- THE PROBLEM -
Copy word for word the lines of the records below, beginning at the one with "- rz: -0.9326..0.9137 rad" and finishing at the one with "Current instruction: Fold", ends included, but none of the pictures.

*** Opening of EXTRACTED DATA ***

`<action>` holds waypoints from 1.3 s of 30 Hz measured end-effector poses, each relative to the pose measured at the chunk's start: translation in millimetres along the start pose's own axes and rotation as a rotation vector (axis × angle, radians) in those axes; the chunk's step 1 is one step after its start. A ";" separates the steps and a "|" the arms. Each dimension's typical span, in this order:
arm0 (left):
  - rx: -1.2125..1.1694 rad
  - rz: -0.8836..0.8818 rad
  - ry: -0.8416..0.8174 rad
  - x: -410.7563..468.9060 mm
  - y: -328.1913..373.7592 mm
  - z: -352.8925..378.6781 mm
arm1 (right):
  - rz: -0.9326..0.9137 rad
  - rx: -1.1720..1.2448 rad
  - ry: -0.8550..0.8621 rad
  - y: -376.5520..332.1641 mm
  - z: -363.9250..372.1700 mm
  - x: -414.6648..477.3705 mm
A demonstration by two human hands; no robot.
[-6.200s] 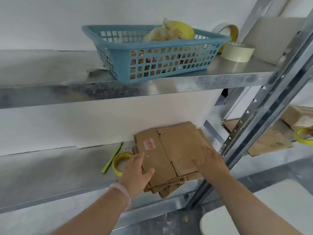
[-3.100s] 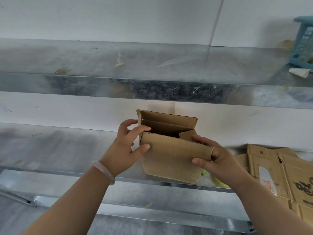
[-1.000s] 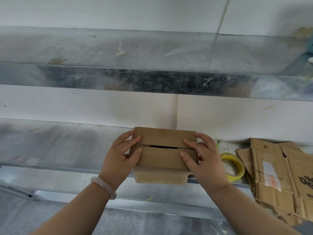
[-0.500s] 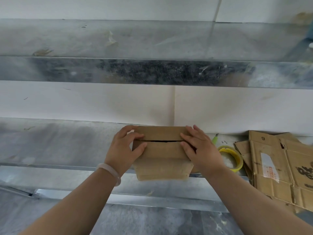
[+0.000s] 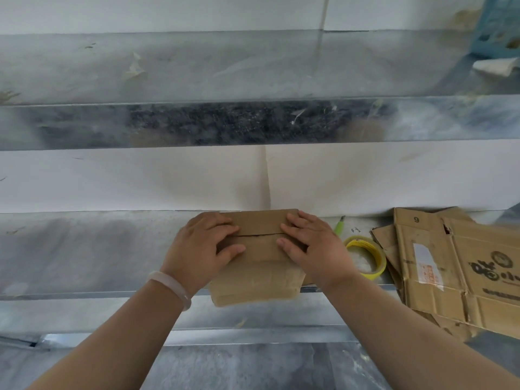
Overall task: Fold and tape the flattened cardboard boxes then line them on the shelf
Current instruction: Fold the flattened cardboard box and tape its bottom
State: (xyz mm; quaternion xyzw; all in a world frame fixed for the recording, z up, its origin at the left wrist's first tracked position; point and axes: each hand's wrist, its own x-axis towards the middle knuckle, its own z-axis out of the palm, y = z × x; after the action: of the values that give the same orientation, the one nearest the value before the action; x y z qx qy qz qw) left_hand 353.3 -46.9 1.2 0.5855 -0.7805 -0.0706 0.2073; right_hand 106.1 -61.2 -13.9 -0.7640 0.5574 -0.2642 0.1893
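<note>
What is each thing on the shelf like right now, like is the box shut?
box, flaps folded shut, seam untaped, on the shelf.
left hand, pressing flat on the box top.
right hand, pressing flat on the box top.
tape roll, lying flat, untouched.
flattened boxes, unfolded, stacked at the right.
green cutter, lying by the wall, partly hidden.

shelf (image 5: 84,249) bare leftward, tape roll (image 5: 365,256) right
</note>
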 end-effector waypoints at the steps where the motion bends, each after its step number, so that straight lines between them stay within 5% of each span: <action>1: -0.012 0.033 -0.031 1.9 6.0 4.1 | 0.004 0.001 -0.002 -0.9 -0.2 0.2; 8: -0.001 0.015 -0.007 9.1 11.2 8.4 | -0.025 0.013 -0.121 18.3 -19.1 -16.5; 11: -0.010 -0.013 -0.005 7.5 14.3 8.6 | 0.268 -0.096 -0.016 68.9 -36.7 -40.9; 13: -0.016 -0.040 -0.003 5.7 16.0 9.5 | 0.374 -0.291 -0.107 101.7 -43.6 -52.0; 23: 0.050 -0.163 0.006 6.0 32.8 10.0 | 0.086 -0.534 -0.337 127.8 -48.4 -46.4; 29: 0.032 -0.208 0.020 3.7 35.9 13.0 | 0.224 0.086 -0.049 86.6 -78.8 -46.7; 35: -0.001 -0.217 0.041 1.9 34.8 11.9 | 0.271 0.921 -0.110 16.7 -94.9 -13.6; 39: -0.016 -0.188 0.071 1.7 33.5 13.3 | 0.288 1.136 -0.185 -16.8 -79.2 2.2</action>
State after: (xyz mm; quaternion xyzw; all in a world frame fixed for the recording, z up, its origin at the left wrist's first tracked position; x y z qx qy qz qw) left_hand 317.8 -40.1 1.4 0.6564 -0.7138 -0.0752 0.2321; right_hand 70.5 -57.8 58.8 -0.4795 0.4079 -0.4250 0.6505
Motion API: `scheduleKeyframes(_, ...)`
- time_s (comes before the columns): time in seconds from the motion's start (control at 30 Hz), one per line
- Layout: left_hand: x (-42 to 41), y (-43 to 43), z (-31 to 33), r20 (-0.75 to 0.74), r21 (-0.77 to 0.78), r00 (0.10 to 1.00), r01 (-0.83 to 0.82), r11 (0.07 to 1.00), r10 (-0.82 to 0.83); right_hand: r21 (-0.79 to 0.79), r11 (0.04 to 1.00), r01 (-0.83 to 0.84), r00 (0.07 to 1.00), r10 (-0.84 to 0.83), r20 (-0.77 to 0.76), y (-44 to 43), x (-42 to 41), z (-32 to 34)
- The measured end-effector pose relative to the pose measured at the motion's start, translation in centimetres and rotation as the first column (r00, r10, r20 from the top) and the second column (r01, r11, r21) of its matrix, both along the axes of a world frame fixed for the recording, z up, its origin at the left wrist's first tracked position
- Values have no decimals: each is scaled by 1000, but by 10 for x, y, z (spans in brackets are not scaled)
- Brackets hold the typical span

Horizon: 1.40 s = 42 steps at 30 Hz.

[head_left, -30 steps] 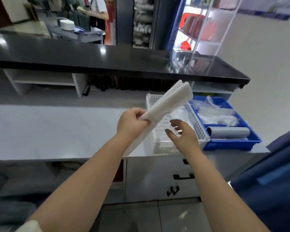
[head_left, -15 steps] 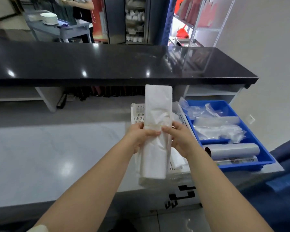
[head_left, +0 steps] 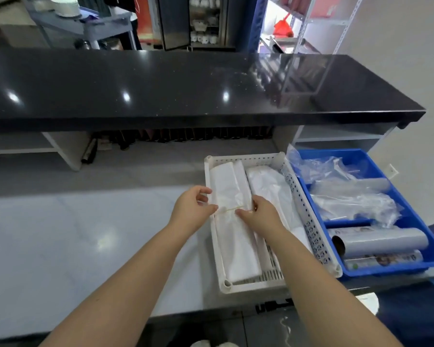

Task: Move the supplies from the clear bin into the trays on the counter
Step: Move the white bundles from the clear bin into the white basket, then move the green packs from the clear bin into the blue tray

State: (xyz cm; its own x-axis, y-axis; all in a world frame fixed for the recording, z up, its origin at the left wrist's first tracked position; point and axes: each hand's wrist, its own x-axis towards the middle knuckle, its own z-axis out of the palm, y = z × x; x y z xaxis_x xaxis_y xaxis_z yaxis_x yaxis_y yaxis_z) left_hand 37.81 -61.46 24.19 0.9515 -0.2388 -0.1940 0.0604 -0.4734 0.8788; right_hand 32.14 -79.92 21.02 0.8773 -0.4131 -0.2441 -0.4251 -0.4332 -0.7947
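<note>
While both the left hand (head_left: pixel 192 209) and right hand (head_left: pixel 258 216) pinch a banded bundle of white plastic bags (head_left: pixel 232 221) into the white perforated tray (head_left: pixel 311 221), the clear bin is unseen, so what remains is probably unknowable.

Single head-worn view, close above both hands (head_left: pixel 226 216), facing forward and down across the counter (head_left: pixel 85 234).

Bare forearms, left hand (head_left: pixel 192 209) and right hand (head_left: pixel 259 216) apparently ringless.
</note>
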Motion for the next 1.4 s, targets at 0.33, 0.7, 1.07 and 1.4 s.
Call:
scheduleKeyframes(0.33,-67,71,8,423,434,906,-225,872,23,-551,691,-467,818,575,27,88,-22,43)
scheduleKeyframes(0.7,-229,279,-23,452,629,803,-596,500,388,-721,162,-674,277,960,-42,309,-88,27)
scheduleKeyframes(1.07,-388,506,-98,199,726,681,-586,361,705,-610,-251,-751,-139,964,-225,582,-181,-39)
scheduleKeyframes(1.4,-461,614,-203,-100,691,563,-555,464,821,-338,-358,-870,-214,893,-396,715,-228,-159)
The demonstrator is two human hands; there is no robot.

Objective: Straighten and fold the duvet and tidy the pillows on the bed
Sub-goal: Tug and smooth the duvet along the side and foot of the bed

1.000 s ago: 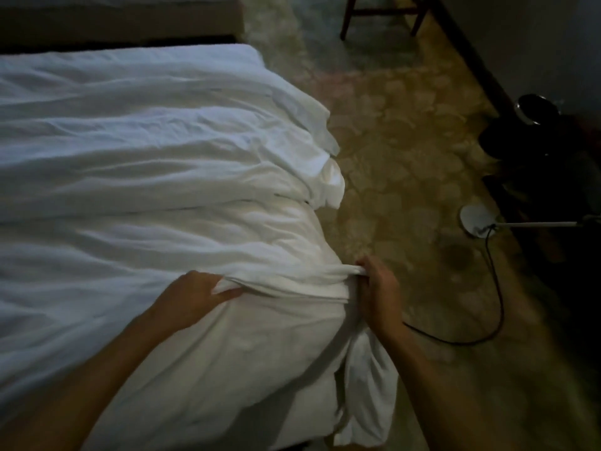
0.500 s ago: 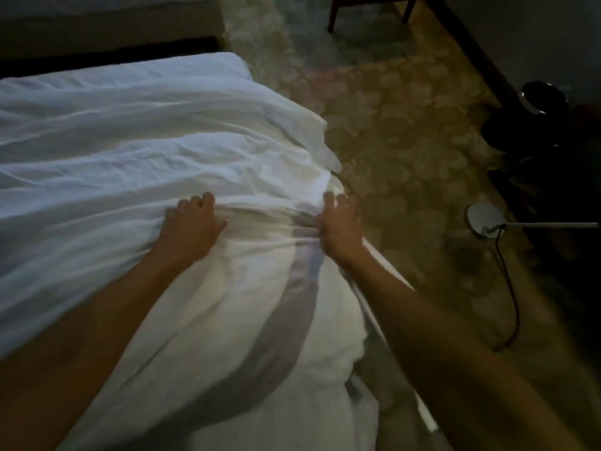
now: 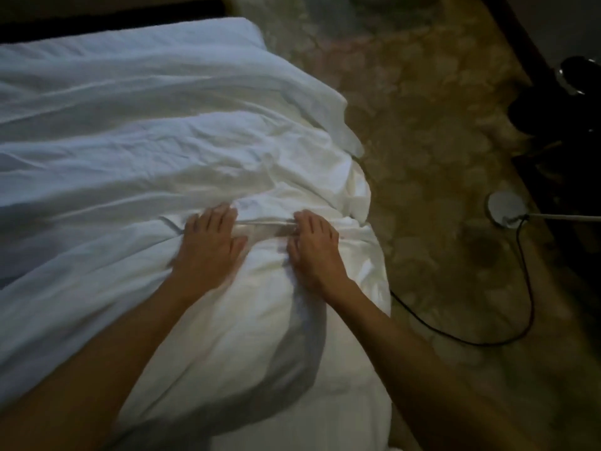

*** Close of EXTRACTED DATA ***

- SOLUTION TO THE PROBLEM -
  - rz: -0.9326..0.9137 rad
  - rx: -1.1720..1.2448 rad
  - ry: -0.8550..0.8621 rad
  - y: -376.5520..332.1641 mm
  - z: -363.9250..372.1700 mm
  - x: -414.6648..477.3705 mm
A demonstration by two human hands; no robot.
[-6.200s] 
[-3.100s] 
[-1.000s] 
[-0.500s] 
[+0.000s] 
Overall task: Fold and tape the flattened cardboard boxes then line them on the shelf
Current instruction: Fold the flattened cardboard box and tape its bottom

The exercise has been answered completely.